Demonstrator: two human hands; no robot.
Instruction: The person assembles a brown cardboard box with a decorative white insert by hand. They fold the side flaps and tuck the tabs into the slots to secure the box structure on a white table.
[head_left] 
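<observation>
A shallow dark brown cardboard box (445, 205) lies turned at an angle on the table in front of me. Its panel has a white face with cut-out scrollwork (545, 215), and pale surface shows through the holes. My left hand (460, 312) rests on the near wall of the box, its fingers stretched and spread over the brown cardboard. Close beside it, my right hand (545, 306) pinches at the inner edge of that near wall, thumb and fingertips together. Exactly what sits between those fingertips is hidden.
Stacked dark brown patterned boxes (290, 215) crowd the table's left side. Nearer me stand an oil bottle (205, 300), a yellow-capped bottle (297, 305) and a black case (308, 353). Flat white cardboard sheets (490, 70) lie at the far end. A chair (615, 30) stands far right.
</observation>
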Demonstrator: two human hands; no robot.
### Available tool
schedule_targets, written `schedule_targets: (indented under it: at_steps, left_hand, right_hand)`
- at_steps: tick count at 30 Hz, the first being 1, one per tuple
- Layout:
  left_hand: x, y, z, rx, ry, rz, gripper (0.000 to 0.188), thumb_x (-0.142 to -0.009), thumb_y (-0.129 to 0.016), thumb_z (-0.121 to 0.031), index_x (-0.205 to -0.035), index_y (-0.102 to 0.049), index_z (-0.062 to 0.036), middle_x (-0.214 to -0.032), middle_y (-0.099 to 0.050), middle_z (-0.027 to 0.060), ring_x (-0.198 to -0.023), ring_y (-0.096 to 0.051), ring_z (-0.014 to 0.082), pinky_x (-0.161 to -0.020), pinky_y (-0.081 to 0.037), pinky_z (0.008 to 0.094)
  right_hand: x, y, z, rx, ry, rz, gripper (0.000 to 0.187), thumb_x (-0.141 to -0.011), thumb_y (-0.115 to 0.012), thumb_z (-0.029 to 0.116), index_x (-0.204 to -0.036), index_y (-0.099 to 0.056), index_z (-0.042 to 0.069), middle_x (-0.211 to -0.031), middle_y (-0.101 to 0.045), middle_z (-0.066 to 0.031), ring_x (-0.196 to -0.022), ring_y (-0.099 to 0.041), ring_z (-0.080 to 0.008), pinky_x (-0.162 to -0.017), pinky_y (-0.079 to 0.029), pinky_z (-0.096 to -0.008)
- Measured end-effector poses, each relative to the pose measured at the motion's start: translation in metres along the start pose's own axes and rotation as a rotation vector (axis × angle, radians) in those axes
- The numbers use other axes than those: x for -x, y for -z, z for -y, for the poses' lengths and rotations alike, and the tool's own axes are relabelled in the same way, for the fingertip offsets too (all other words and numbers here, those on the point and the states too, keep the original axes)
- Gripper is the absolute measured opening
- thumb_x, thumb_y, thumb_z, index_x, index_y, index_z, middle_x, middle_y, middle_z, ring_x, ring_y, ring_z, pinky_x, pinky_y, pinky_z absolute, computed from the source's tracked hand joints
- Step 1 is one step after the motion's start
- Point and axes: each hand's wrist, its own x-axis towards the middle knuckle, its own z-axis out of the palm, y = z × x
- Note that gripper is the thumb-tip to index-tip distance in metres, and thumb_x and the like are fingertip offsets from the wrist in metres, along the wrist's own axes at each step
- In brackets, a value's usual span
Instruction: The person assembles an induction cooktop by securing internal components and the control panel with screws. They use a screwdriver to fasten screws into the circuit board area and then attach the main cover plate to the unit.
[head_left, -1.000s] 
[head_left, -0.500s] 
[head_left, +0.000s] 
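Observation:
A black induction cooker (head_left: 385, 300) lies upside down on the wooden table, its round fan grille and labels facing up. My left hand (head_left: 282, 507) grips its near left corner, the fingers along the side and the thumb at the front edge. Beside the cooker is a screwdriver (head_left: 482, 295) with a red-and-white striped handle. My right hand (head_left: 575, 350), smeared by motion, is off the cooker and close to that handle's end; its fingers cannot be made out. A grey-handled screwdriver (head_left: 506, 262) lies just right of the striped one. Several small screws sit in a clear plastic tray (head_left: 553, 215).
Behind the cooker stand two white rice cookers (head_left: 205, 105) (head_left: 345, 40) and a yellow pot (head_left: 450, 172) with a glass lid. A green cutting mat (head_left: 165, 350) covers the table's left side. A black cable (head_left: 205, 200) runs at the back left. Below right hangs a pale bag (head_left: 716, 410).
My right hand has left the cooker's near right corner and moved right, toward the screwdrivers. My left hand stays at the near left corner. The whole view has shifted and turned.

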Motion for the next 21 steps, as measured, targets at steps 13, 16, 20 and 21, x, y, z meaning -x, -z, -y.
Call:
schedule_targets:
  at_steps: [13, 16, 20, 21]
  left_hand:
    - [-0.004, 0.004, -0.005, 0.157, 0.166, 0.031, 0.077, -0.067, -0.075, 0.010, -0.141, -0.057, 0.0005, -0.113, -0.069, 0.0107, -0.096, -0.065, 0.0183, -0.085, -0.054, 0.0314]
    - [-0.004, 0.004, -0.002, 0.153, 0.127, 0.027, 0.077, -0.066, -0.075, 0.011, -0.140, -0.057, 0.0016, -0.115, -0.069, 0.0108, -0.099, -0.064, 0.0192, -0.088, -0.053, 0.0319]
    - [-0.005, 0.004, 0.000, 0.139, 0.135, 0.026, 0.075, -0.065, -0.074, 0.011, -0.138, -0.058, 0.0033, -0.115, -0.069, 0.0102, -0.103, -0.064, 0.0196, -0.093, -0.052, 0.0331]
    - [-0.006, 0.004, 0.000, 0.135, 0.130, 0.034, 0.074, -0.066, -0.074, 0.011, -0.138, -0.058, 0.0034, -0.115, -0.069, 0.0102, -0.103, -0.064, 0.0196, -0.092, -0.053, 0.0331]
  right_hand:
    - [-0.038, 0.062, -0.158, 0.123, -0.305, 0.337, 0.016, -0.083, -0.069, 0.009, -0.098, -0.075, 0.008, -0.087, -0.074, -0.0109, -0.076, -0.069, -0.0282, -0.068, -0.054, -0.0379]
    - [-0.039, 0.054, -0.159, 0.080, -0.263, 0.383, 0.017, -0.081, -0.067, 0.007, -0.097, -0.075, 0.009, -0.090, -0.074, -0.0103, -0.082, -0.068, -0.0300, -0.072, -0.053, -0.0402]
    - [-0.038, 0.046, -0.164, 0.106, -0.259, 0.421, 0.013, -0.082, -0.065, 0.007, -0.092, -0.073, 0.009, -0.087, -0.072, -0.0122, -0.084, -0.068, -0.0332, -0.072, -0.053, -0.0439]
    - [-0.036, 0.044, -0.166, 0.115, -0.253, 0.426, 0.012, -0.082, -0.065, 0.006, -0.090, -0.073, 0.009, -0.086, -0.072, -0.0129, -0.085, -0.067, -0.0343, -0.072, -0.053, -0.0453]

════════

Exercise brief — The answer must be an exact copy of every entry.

Result of the task —
Demonstrator: two human hands; no robot.
Instruction: The person assembles a brown cardboard box with a decorative white insert by hand. They fold the side flaps and tuck the tabs into the slots to secure the box structure on a white table.
[head_left] 
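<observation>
A shallow dark brown cardboard box (445, 205) lies turned at an angle on the table in front of me. Its panel has a white face with cut-out scrollwork (545, 215), and pale surface shows through the holes. My left hand (460, 312) rests on the near wall of the box, its fingers stretched and spread over the brown cardboard. Close beside it, my right hand (545, 306) pinches at the inner edge of that near wall, thumb and fingertips together. Exactly what sits between those fingertips is hidden.
Stacked dark brown patterned boxes (290, 215) crowd the table's left side. Nearer me stand an oil bottle (205, 300), a yellow-capped bottle (297, 305) and a black case (308, 353). Flat white cardboard sheets (490, 70) lie at the far end. A chair (615, 30) stands far right.
</observation>
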Demonstrator: two human hands; no robot.
### Available tool
schedule_targets, written `schedule_targets: (indented under it: at_steps, left_hand, right_hand)`
- at_steps: tick count at 30 Hz, the first being 1, one per tuple
- Layout:
  left_hand: x, y, z, rx, ry, rz, gripper (0.000 to 0.188), thumb_x (-0.142 to -0.009), thumb_y (-0.129 to 0.016), thumb_z (-0.121 to 0.031), index_x (-0.205 to -0.035), index_y (-0.102 to 0.049), index_z (-0.062 to 0.036), middle_x (-0.214 to -0.032), middle_y (-0.099 to 0.050), middle_z (-0.027 to 0.060), ring_x (-0.198 to -0.023), ring_y (-0.096 to 0.051), ring_z (-0.014 to 0.082), pinky_x (-0.161 to -0.020), pinky_y (-0.081 to 0.037), pinky_z (0.008 to 0.094)
  right_hand: x, y, z, rx, ry, rz, gripper (0.000 to 0.187), thumb_x (-0.141 to -0.011), thumb_y (-0.115 to 0.012), thumb_z (-0.029 to 0.116), index_x (-0.204 to -0.036), index_y (-0.099 to 0.056), index_z (-0.042 to 0.069), middle_x (-0.211 to -0.031), middle_y (-0.101 to 0.045), middle_z (-0.066 to 0.031), ring_x (-0.196 to -0.022), ring_y (-0.099 to 0.041), ring_z (-0.080 to 0.008), pinky_x (-0.162 to -0.017), pinky_y (-0.079 to 0.029), pinky_z (-0.096 to -0.008)
- Measured end-effector poses, each relative to the pose measured at the motion's start: translation in metres along the start pose's own axes and rotation as a rotation vector (axis × angle, radians) in those axes
- The numbers use other axes than those: x for -x, y for -z, z for -y, for the poses' lengths and rotations alike, and the tool's own axes are relabelled in the same way, for the fingertip offsets too (all other words and numbers here, those on the point and the states too, keep the original axes)
- Gripper is the absolute measured opening
- thumb_x, thumb_y, thumb_z, index_x, index_y, index_z, middle_x, middle_y, middle_z, ring_x, ring_y, ring_z, pinky_x, pinky_y, pinky_z absolute, computed from the source's tracked hand joints
- Step 1 is one step after the motion's start
- Point and axes: each hand's wrist, its own x-axis towards the middle knuckle, its own z-axis out of the palm, y = z × x
- Note that gripper is the thumb-tip to index-tip distance in metres, and thumb_x and the like are fingertip offsets from the wrist in metres, along the wrist's own axes at each step
- In brackets, a value's usual span
Instruction: The person assembles an induction cooktop by securing internal components and the control panel with screws. They use a screwdriver to fasten screws into the circuit board area and then attach the main cover plate to the unit.
[head_left, -1.000s] 
[head_left, -0.500s] 
[head_left, +0.000s] 
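Observation:
A black induction cooker (head_left: 385, 300) lies upside down on the wooden table, its round fan grille and labels facing up. My left hand (head_left: 282, 507) grips its near left corner, the fingers along the side and the thumb at the front edge. Beside the cooker is a screwdriver (head_left: 482, 295) with a red-and-white striped handle. My right hand (head_left: 575, 350), smeared by motion, is off the cooker and close to that handle's end; its fingers cannot be made out. A grey-handled screwdriver (head_left: 506, 262) lies just right of the striped one. Several small screws sit in a clear plastic tray (head_left: 553, 215).
Behind the cooker stand two white rice cookers (head_left: 205, 105) (head_left: 345, 40) and a yellow pot (head_left: 450, 172) with a glass lid. A green cutting mat (head_left: 165, 350) covers the table's left side. A black cable (head_left: 205, 200) runs at the back left. Below right hangs a pale bag (head_left: 716, 410).
My right hand has left the cooker's near right corner and moved right, toward the screwdrivers. My left hand stays at the near left corner. The whole view has shifted and turned.
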
Motion for the next 21 steps, as measured, targets at steps 13, 16, 20 and 21, x, y, z meaning -x, -z, -y.
Call:
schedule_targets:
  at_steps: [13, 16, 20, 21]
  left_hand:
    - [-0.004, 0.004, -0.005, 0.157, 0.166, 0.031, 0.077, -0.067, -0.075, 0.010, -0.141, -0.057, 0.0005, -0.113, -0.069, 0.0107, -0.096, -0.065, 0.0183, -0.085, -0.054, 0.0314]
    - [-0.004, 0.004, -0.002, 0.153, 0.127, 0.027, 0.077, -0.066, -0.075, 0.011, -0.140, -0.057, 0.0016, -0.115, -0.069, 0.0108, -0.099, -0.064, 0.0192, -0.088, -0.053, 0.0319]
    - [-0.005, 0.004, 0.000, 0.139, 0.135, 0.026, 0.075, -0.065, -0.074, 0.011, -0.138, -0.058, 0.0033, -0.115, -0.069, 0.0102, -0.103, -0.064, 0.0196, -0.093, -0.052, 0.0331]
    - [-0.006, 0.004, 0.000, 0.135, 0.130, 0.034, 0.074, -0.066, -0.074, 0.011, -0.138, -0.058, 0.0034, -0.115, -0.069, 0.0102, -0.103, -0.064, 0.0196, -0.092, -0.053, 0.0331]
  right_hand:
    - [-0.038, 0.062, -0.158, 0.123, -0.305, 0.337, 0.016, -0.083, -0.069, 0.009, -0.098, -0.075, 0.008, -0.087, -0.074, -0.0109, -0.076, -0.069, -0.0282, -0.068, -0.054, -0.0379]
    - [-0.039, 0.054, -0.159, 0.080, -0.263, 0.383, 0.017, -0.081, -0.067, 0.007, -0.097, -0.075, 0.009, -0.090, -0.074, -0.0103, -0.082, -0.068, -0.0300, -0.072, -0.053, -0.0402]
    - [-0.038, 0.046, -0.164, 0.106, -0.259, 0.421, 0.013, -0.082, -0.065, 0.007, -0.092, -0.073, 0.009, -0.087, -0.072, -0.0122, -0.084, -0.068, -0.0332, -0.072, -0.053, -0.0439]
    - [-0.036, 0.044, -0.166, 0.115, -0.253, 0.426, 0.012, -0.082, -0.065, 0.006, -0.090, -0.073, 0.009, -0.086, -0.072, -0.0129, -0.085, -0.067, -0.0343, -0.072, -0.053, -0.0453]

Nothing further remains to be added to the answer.